**Work request**
Below are the entries. Transcribe exactly the lines from the one with "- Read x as" through the one with "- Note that", ends included, and leave out all others.

*** Opening Given records ***

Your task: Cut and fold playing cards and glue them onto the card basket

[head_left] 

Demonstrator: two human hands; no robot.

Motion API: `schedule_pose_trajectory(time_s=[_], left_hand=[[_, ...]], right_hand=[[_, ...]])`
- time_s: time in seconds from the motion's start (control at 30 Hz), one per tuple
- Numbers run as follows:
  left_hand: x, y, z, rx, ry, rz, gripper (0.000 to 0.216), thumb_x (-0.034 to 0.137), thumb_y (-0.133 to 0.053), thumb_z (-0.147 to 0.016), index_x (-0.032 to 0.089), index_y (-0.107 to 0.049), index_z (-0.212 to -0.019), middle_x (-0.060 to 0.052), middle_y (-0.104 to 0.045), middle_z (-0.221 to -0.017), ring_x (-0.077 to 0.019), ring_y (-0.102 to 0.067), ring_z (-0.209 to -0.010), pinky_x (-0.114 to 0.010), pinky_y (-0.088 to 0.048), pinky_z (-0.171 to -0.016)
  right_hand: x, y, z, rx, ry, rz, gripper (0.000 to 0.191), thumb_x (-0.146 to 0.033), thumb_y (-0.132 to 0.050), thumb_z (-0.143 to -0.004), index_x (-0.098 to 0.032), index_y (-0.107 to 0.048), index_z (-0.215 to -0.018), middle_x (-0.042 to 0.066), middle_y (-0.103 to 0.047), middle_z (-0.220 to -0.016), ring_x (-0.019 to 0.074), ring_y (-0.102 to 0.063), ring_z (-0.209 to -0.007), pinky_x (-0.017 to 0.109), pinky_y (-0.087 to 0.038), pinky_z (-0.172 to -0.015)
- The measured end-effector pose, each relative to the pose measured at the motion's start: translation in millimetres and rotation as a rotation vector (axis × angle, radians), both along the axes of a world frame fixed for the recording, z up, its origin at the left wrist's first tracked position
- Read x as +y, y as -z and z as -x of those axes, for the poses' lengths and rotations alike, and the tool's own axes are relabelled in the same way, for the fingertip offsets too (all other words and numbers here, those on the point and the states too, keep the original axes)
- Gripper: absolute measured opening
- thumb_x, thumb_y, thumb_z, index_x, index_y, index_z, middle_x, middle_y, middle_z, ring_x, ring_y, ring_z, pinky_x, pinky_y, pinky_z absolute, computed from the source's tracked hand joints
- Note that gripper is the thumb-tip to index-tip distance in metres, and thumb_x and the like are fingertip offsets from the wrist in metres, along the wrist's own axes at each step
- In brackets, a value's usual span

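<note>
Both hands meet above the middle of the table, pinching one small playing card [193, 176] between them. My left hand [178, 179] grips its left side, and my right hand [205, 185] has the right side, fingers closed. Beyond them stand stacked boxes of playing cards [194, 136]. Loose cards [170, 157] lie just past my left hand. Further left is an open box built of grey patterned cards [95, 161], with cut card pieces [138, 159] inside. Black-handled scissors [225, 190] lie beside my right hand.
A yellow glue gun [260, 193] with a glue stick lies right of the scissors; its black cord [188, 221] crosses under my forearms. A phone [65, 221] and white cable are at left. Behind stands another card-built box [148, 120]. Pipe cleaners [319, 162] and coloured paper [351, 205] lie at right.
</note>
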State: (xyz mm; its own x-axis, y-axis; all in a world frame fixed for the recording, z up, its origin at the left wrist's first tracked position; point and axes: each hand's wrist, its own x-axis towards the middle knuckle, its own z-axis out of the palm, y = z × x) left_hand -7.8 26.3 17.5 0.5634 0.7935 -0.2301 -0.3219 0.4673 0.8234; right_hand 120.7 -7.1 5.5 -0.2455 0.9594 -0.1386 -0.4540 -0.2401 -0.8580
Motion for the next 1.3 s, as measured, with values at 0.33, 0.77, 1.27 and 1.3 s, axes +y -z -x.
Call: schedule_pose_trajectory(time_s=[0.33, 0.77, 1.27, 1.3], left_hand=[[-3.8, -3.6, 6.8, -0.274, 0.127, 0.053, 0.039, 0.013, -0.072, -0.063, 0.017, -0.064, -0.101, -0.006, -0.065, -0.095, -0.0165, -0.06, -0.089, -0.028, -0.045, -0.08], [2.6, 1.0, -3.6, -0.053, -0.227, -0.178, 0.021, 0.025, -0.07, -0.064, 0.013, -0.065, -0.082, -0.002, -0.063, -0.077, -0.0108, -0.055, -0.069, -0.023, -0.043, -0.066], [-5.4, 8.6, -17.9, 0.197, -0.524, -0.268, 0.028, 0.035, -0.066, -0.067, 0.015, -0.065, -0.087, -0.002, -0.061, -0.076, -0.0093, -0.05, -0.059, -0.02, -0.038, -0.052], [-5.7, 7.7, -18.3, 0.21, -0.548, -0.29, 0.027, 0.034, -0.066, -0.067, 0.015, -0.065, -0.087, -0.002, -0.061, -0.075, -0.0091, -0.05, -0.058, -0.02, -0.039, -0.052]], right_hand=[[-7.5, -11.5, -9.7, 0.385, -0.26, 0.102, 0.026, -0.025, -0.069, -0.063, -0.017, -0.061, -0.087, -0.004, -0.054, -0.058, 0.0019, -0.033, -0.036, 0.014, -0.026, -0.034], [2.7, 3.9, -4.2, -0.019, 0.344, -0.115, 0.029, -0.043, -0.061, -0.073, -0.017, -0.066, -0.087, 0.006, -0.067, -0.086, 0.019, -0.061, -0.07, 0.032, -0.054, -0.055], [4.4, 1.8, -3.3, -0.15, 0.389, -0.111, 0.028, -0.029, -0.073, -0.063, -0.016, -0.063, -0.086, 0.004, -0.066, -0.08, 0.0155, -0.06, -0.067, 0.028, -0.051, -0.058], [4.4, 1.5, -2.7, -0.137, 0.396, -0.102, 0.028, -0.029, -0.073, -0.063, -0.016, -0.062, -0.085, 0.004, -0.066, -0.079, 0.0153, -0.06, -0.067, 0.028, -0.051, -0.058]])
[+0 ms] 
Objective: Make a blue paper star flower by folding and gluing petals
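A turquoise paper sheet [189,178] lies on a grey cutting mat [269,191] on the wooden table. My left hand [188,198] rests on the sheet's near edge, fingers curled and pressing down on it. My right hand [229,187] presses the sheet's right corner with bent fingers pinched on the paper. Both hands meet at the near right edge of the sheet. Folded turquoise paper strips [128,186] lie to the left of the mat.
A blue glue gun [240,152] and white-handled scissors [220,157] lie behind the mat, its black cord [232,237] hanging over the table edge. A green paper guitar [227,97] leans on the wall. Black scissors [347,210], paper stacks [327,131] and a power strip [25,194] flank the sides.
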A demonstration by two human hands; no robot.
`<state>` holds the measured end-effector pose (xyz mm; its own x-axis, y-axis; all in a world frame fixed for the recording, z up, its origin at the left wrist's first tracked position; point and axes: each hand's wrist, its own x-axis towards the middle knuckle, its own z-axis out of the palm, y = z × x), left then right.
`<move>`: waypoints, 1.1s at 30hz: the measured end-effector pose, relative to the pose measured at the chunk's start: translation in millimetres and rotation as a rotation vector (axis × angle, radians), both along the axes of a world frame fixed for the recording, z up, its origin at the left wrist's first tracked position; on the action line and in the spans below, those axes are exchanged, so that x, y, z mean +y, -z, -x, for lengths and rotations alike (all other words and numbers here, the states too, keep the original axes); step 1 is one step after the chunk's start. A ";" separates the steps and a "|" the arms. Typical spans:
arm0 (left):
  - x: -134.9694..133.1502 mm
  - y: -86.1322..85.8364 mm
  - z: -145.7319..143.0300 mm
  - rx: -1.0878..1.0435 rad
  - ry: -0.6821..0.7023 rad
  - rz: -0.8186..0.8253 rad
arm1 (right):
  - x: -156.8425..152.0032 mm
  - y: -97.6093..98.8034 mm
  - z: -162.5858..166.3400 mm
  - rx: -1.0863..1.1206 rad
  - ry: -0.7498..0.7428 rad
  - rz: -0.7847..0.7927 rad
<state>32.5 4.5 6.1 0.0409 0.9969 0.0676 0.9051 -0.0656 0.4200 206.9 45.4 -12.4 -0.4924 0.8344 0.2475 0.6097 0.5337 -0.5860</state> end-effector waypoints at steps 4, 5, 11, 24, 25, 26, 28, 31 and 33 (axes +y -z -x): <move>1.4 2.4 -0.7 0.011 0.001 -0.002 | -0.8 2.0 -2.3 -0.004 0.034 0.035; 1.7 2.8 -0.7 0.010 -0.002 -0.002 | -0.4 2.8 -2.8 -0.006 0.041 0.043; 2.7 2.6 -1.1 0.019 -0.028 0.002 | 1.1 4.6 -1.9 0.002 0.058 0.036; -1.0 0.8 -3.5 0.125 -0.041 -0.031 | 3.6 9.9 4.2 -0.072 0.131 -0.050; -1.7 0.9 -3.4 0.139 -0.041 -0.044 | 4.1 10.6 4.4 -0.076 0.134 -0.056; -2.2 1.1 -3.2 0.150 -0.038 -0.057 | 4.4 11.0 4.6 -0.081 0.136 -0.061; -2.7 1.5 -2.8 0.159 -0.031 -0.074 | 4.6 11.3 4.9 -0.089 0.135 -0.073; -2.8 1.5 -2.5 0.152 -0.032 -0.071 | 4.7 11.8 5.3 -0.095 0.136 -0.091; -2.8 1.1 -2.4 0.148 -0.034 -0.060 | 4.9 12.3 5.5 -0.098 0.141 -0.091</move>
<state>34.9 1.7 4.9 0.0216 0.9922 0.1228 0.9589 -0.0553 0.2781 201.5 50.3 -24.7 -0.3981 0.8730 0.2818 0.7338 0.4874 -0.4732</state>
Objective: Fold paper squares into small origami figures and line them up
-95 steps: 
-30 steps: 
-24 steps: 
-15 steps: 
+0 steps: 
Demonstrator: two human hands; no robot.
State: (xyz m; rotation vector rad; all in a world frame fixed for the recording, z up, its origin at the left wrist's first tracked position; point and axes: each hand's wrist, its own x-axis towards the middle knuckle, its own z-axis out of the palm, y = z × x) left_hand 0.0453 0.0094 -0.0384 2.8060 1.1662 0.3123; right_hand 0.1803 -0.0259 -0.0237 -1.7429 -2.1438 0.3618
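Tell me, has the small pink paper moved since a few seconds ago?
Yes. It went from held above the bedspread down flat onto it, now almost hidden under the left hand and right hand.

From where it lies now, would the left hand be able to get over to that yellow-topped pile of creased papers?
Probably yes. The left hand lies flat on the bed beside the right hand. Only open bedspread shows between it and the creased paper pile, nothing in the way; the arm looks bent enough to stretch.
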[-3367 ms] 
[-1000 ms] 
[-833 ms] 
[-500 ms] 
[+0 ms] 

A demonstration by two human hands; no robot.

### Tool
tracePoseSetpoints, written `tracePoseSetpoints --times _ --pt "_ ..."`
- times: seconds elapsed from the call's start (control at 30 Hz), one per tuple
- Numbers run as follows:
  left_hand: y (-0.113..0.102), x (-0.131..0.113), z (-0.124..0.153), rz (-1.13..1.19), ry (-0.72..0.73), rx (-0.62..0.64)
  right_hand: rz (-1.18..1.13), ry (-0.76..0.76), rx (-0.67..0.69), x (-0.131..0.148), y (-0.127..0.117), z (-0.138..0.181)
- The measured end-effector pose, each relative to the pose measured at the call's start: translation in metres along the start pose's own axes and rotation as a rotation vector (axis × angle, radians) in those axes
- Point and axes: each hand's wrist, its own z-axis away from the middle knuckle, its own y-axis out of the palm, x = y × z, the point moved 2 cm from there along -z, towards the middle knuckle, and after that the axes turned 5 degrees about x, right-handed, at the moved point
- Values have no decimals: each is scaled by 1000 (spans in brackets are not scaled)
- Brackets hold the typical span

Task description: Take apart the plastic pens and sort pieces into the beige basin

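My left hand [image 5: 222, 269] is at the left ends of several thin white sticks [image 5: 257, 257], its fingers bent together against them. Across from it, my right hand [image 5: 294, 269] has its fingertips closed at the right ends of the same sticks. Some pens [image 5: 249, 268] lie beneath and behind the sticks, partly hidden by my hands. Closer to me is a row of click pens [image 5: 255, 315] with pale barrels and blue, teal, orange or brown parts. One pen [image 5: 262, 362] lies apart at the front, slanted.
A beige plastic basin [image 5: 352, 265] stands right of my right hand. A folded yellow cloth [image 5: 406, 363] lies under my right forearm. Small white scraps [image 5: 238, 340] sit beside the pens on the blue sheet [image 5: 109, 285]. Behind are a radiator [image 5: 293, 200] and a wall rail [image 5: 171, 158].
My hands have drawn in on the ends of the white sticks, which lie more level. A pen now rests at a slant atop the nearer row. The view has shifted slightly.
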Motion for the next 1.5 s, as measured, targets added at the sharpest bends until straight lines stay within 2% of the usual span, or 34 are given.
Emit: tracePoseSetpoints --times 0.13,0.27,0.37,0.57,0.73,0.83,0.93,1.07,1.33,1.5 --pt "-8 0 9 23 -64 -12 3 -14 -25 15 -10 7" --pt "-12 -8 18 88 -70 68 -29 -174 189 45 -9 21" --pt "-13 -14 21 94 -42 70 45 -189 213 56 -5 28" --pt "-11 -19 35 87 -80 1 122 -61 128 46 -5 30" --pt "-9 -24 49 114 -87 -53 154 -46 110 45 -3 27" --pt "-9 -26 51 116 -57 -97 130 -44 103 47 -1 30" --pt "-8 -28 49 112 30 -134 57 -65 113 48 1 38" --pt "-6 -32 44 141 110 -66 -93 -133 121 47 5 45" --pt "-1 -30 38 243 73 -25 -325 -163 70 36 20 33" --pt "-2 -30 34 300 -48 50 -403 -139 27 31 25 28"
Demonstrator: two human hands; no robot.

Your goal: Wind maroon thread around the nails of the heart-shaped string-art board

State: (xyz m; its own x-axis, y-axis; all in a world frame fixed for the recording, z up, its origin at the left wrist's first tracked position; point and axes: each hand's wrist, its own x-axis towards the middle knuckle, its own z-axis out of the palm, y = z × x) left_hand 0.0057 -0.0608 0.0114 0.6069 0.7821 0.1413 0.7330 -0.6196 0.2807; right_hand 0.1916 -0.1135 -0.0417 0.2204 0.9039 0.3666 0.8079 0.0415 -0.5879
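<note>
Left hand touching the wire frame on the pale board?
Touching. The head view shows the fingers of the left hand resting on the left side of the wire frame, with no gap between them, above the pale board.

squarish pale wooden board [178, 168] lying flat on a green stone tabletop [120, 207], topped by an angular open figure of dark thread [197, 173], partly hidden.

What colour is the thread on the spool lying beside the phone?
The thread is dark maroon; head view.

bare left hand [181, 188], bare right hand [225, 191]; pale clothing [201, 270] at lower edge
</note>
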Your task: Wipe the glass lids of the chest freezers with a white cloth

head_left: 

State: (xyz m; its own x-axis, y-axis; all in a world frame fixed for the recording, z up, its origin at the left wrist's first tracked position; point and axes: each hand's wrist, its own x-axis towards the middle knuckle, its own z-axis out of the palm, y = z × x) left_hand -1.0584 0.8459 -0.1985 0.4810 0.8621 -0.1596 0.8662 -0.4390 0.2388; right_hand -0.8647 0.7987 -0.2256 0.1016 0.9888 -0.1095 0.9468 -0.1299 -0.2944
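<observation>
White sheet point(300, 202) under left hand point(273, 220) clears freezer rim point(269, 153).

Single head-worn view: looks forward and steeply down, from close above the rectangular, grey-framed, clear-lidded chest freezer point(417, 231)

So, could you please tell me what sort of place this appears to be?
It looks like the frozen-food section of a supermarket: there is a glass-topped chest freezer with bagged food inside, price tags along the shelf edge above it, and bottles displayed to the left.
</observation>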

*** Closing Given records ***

**Exercise result**
- Read x as +y, y as -z and z as -x of those axes, for the poses' lengths and rotations alike, and the tool's own axes are relabelled in the same way, for the fingertip offsets too (all other words and numbers here, those on the point and the states too, keep the original axes)
- Gripper: absolute measured opening
- thumb_x, thumb_y, thumb_z, index_x, index_y, index_z, middle_x, middle_y, middle_z, ring_x, ring_y, ring_z, pinky_x, pinky_y, pinky_z absolute, computed from the source's tracked hand joints
- Note that gripper is the thumb-tip to index-tip distance in metres, and thumb_x and the like are fingertip offsets from the wrist in metres, along the wrist's own axes at each step

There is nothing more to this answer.